■ How to complete this task ■
Of the lines listed below, return exactly those that run from the line containing "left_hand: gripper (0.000" through the line containing "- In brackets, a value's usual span", both included.
################
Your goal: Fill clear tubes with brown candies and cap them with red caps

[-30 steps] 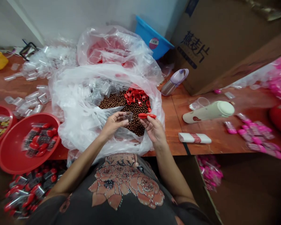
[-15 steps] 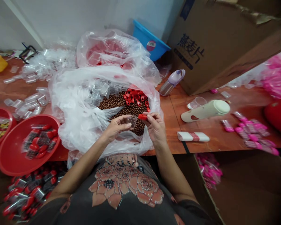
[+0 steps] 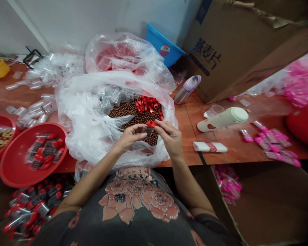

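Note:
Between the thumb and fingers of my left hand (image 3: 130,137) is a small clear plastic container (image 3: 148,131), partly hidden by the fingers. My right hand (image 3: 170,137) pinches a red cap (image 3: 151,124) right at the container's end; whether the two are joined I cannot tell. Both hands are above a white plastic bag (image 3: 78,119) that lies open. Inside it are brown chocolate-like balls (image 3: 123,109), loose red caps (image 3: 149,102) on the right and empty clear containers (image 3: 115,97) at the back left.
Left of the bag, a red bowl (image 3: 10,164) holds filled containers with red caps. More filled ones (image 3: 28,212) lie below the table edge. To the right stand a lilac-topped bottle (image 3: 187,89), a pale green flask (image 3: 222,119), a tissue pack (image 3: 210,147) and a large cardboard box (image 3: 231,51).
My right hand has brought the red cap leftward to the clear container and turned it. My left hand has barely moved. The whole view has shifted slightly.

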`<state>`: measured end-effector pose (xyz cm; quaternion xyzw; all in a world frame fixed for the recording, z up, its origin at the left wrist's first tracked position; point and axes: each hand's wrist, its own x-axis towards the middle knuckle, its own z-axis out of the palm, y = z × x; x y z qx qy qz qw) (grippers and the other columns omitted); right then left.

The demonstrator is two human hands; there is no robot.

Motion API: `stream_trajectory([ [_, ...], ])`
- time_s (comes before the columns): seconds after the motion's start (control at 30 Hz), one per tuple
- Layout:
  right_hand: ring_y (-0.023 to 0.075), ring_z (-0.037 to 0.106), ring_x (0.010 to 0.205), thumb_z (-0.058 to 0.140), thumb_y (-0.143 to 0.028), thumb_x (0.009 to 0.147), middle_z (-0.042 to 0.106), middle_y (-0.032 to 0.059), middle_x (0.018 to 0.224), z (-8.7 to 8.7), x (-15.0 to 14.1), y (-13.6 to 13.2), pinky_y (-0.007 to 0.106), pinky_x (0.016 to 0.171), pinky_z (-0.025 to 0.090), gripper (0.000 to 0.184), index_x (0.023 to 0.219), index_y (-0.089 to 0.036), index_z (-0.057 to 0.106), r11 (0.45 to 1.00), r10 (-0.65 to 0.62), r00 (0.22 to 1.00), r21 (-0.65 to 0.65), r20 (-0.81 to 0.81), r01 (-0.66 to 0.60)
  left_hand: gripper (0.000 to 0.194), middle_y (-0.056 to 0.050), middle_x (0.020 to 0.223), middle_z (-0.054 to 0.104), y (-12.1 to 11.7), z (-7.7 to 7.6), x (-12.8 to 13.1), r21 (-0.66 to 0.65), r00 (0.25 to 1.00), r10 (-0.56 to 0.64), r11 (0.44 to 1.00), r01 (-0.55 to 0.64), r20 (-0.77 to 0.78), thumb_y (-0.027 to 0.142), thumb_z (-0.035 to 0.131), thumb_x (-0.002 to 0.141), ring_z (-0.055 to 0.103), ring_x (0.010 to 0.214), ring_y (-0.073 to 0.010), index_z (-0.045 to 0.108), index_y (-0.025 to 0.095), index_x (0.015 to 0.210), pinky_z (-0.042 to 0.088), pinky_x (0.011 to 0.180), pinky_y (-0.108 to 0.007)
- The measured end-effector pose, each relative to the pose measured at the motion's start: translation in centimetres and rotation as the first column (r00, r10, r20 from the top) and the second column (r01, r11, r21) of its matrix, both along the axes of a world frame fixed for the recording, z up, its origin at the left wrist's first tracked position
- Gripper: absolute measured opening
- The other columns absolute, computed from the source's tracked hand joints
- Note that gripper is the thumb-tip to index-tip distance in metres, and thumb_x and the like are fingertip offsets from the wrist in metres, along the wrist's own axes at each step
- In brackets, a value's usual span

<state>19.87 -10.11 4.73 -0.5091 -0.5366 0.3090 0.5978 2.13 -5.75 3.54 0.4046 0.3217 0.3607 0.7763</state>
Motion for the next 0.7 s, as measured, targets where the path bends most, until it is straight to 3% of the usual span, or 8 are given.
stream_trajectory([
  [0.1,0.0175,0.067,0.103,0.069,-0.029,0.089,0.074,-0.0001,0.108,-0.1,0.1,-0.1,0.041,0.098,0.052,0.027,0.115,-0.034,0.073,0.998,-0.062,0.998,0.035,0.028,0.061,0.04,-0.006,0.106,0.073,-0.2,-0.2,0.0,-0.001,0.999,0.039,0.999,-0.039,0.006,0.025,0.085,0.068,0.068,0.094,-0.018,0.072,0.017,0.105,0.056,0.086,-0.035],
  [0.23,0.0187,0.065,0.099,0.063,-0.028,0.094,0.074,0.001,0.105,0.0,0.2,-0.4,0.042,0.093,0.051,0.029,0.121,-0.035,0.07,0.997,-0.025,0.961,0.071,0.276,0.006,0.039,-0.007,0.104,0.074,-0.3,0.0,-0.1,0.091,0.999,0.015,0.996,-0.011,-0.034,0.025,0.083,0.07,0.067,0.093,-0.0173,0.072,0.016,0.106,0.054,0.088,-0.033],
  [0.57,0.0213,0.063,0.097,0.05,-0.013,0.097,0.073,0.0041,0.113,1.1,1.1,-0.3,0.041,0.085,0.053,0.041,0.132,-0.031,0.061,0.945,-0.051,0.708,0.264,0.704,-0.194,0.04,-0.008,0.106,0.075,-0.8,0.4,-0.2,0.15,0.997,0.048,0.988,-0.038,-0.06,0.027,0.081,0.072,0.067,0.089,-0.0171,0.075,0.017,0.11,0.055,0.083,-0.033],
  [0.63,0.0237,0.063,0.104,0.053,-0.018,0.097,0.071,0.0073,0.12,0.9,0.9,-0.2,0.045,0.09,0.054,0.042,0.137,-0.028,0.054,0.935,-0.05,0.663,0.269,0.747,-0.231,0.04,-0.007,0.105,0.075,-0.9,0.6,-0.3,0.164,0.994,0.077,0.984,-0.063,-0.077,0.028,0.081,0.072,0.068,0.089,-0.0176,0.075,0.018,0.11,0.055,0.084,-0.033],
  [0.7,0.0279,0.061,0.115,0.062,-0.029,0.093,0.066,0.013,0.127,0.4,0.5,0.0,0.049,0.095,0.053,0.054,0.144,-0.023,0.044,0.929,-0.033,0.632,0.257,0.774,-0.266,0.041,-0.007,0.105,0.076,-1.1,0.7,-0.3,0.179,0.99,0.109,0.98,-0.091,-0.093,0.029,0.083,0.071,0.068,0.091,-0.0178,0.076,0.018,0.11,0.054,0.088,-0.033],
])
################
■ Answer to this task ■
  left_hand: gripper (0.000 to 0.194), middle_y (-0.056 to 0.050), middle_x (0.020 to 0.223), middle_z (-0.054 to 0.104), y (-12.1 to 11.7), z (-7.7 to 7.6), x (-12.8 to 13.1), r21 (-0.66 to 0.65), r00 (0.25 to 1.00), r10 (-0.56 to 0.64), r11 (0.44 to 1.00), r01 (-0.55 to 0.64), r20 (-0.77 to 0.78), thumb_y (-0.027 to 0.142), thumb_z (-0.035 to 0.131), thumb_x (-0.002 to 0.141), ring_z (-0.055 to 0.103), ring_x (0.010 to 0.214), ring_y (-0.073 to 0.010), index_z (-0.045 to 0.108), index_y (-0.025 to 0.095), index_x (0.015 to 0.210), pinky_z (-0.042 to 0.088), pinky_x (0.011 to 0.180), pinky_y (-0.108 to 0.007)
- The measured end-effector pose, each relative to the pose measured at the motion's start: translation in centimetres and rotation as the first column (r00, r10, r20 from the top) and the second column (r01, r11, r21) of its matrix, both along the axes of a world frame fixed for the recording, z up, its origin at the left wrist's first tracked position
- Gripper: absolute measured opening
- The other columns absolute, computed from the source's tracked hand joints
- Note that gripper is the thumb-tip to index-tip distance in metres, and thumb_x and the like are fingertip offsets from the wrist in metres, along the wrist's own axes at each step
- In brackets, a value's usual span

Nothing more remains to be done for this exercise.